There is a movement afoot in the Perl culture to shun bad programming ... that's also how freedom works: if enough people don't like something, social pressure reduces it. For example, if the author of the exmple above were to post the code in comp.lang.perl.misc asking for help, he/she wouldn't get much help beyond "use strict and warnings" because those techniques are regarded as essential to any Perl programming and people won't help you if you don't help yourself (again, that's how freedom works).
IMHO, Perl is the language for "general programming purposes". Don't let some lousy coding throw you off on this point.
Miko O'Sullivan
Just wondering...
Programming languages are tools. Trying to nail a screw with a hammer and trying to write a CGI script in Java are two instances of the same problem (the latter generally of managerial origin, it would seem *sigh*). Right?
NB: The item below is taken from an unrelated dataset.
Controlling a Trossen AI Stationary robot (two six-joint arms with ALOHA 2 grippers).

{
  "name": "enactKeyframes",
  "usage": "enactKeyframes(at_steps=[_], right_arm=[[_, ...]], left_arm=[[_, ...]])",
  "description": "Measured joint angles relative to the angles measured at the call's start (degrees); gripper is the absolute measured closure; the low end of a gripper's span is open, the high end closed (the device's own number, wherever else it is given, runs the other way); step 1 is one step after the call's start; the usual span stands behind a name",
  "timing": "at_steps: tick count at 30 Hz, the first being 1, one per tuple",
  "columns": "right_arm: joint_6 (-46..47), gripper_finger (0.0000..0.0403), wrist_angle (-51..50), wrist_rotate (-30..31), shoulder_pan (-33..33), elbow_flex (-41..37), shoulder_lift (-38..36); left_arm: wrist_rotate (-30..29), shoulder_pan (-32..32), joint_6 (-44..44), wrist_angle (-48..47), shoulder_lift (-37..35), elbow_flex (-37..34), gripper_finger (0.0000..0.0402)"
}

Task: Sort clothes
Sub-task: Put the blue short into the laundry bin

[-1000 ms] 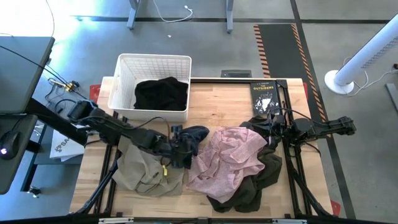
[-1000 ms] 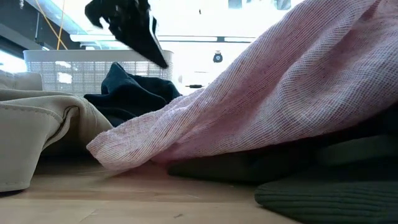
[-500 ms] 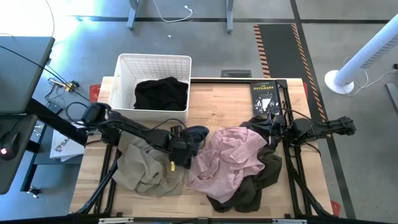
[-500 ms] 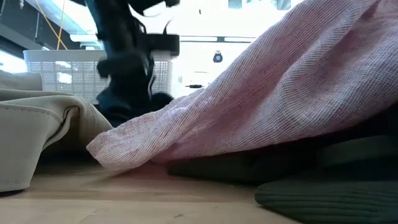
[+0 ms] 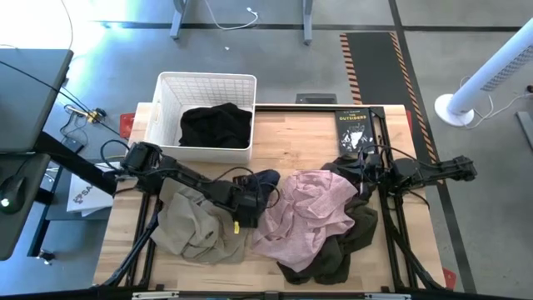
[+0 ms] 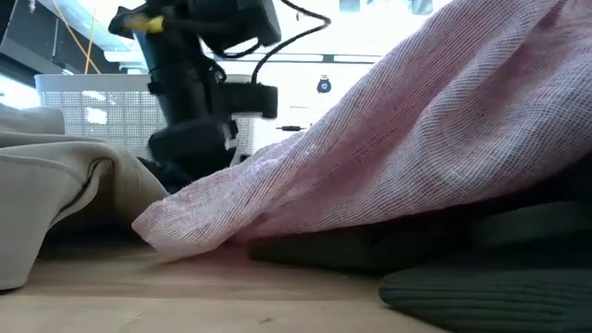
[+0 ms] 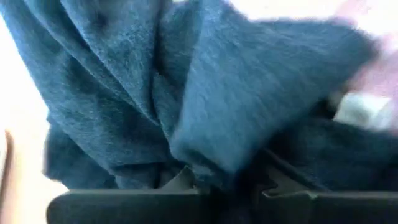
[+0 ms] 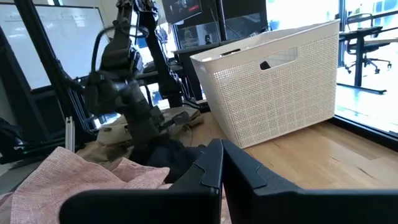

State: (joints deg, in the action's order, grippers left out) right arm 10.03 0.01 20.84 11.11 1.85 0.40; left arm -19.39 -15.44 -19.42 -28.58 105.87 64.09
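The small navy-grey garment (image 5: 266, 177) lies bunched on the table between the khaki-beige garment (image 5: 196, 223) and the light pink one (image 5: 308, 208). The pink one lies over the dark olive-green garment (image 5: 337, 250). The black garment (image 5: 216, 125) lies in the white basket (image 5: 206, 77). My left gripper (image 5: 252, 193) is down on the navy-grey garment, and its blue cloth (image 7: 236, 93) fills the left wrist view. My right gripper (image 5: 362, 171) is shut and empty beside the pink garment's right edge. My left gripper has a raised fold of the navy-grey garment (image 7: 208, 158) between its two fingers (image 7: 180, 182). It comes from above, slanting toward the table's right. The rest of the garment lies bunched on the table.
A black paperback book (image 5: 353, 129) lies at the far right of the table. The basket stands at the far left corner and also shows in the right wrist view (image 8: 273, 87). Bare wood shows between the basket and the book.
My left gripper has gone down and a little toward the table's right edge, onto the navy-grey garment. In the low view it has come from high above the clothes down to them.
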Motion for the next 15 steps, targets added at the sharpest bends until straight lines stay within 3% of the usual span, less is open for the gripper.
enactKeyframes(at_steps=[6,9,15], right_arm=[[0.0,0.0402,0.0,0.03,0.01,0.0,0.0],[0.0,0.0402,0.0,0.01,0.0,0.0,0.0],[0.0,0.0402,0.0,0.0,0.01,0.0,0.0]], left_arm=[[-9.34,-0.31,3.86,1.96,-15.76,2.79,0.0383],[-17.24,-1.65,9.53,4.26,-24.25,4.85,0.0383],[-38.36,-4.6,36.94,19.51,-38.6,6.62,0.0376]])
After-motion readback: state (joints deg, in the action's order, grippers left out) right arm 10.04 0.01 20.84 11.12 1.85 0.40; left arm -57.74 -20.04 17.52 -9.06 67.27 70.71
So. Is Perl6 the same darn fine '(formatted text -> data) && (data -> formatted text)' tool Perl5 is? If so, then it's great. Don't whine, you'll get used to the new syntax. (Note, I'm not a Perl junkie, so my appreciation of its aim as a tool may be inaccurate, I'll admit)
I'd be more concerned if the aim of the language itself shifted significantly. The mention of Python in the quote, "Yeah, and Perl 5 doesn't give us anything that a Universal Turing Machine, Intercal, or Python don't." makes me pause. Python in the same bag as Intercal. Hmm. Resentment? I hope Perl6 isn't trying to compete with Python out of resentment. That'd be stupid -- both languages rock, each in its own ecological niche (which don't seem to overlap much, BTW).
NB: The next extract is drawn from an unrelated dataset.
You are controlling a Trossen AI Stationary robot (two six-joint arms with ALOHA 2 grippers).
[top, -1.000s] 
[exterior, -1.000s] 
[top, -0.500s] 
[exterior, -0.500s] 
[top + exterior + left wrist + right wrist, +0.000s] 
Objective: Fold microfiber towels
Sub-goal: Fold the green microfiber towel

Bottom line: if Perl6 is a better (faster, more flexible, etc) tool for the same task, well, the new syntax is no big deal. However, if it starts undergoing featuritis just to compete with different tools, I'd start to worry.
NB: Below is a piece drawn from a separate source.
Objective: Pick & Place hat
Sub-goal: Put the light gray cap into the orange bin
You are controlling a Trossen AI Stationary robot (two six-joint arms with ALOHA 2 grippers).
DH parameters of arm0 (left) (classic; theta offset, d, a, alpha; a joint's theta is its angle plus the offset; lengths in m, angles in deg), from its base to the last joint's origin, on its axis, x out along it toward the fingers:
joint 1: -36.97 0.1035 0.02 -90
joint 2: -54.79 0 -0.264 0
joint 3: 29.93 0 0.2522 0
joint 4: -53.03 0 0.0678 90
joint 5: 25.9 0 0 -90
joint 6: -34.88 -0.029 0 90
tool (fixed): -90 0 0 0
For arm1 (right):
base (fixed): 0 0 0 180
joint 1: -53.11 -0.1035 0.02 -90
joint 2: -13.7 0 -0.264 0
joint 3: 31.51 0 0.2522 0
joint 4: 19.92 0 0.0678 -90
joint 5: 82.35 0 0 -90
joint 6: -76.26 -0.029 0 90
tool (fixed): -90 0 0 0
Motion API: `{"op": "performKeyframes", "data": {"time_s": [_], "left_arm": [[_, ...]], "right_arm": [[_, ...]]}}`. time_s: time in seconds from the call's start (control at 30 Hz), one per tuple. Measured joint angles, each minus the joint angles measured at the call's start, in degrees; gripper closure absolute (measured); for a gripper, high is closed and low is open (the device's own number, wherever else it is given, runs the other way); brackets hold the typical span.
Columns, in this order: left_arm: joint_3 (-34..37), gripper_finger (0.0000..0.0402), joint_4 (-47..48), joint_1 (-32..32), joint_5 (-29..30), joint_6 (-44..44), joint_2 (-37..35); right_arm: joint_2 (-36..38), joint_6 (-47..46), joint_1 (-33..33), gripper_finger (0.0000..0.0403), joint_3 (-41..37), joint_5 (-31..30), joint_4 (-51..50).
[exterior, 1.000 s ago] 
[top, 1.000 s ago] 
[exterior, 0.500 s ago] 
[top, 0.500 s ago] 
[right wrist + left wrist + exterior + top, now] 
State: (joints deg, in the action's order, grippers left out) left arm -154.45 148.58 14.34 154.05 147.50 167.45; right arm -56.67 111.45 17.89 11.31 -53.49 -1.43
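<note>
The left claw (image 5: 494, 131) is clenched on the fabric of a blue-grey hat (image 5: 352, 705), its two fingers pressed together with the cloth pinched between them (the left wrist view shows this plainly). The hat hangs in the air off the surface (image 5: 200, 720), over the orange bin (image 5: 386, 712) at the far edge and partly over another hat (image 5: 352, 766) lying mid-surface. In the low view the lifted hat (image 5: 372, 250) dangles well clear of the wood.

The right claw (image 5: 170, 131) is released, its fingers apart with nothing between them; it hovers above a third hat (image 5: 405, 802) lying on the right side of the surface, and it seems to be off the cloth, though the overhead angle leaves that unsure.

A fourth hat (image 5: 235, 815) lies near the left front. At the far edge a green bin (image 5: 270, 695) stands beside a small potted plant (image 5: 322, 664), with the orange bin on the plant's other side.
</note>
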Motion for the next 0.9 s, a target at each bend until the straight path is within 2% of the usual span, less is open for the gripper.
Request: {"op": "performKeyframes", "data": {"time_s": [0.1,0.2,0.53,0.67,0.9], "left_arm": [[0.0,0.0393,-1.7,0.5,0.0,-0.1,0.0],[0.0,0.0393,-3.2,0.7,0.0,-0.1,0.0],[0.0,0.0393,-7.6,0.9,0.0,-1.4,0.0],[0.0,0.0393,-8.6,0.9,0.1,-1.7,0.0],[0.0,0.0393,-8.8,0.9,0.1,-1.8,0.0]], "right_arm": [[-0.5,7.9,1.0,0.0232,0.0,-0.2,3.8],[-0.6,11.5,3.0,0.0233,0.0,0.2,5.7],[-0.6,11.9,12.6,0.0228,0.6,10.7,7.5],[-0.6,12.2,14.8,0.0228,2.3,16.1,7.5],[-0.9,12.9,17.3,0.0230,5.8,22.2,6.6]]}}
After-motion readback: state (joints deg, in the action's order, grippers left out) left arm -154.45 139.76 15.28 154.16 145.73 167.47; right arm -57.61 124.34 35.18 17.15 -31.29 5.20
Anyone care to enlighten a total Perl novice?
-- B.
This sig does in fact not have the property it claims not to have.
Are they're going to implement filehandles properly? I want to be able to do:
my $fh = open $file or die;
Because right now implementing a recursive function which opens a file is... odd... wrong... ugly:
Example snipped because of lameness filter.
(from man perlfunc, the open function)
Having to pass a string as a filehandle and manually incrementing it is just plain silly. Filehandles shouldn't be global. IMHO they just should be a reference or something similar.
Furthermore, the use of '$| = 1' to autoflush a stream is ugly. Why not 'autoflush($handle)' or something similar?
I do know about the FileHandle module. This module is proof that regular filehandles are too ugly. You shouldn't need the FileHandle module to be able to do basic filehandle stuff.
This is your sig. There are thousands more, but this one is yours.
Have you noticed how many times the perl fans reiterate "isn't this cool, but of course you don't need to use it." "There's >1 way to do it."
Now I like functional programming as much as the next guy, but "There's >1 way to do it" is actually a symptom of the problem with perl. Yeah, I don't have to use the object-oriented triple-ended-pipe closure-thingeys so handily represented by $_?:^, but the last guy who worked on the code I'm trying to maintain now, did. So I'm stuck using (or dealing with) them whether I want to or not. When I interview a programmer I can't just ask, "Do you know Perl?". I have to probe just what subset s/he knows.
In my ideal programming language, there is exactly one program that solves each problem. That limits my search space while I'm trying to find it.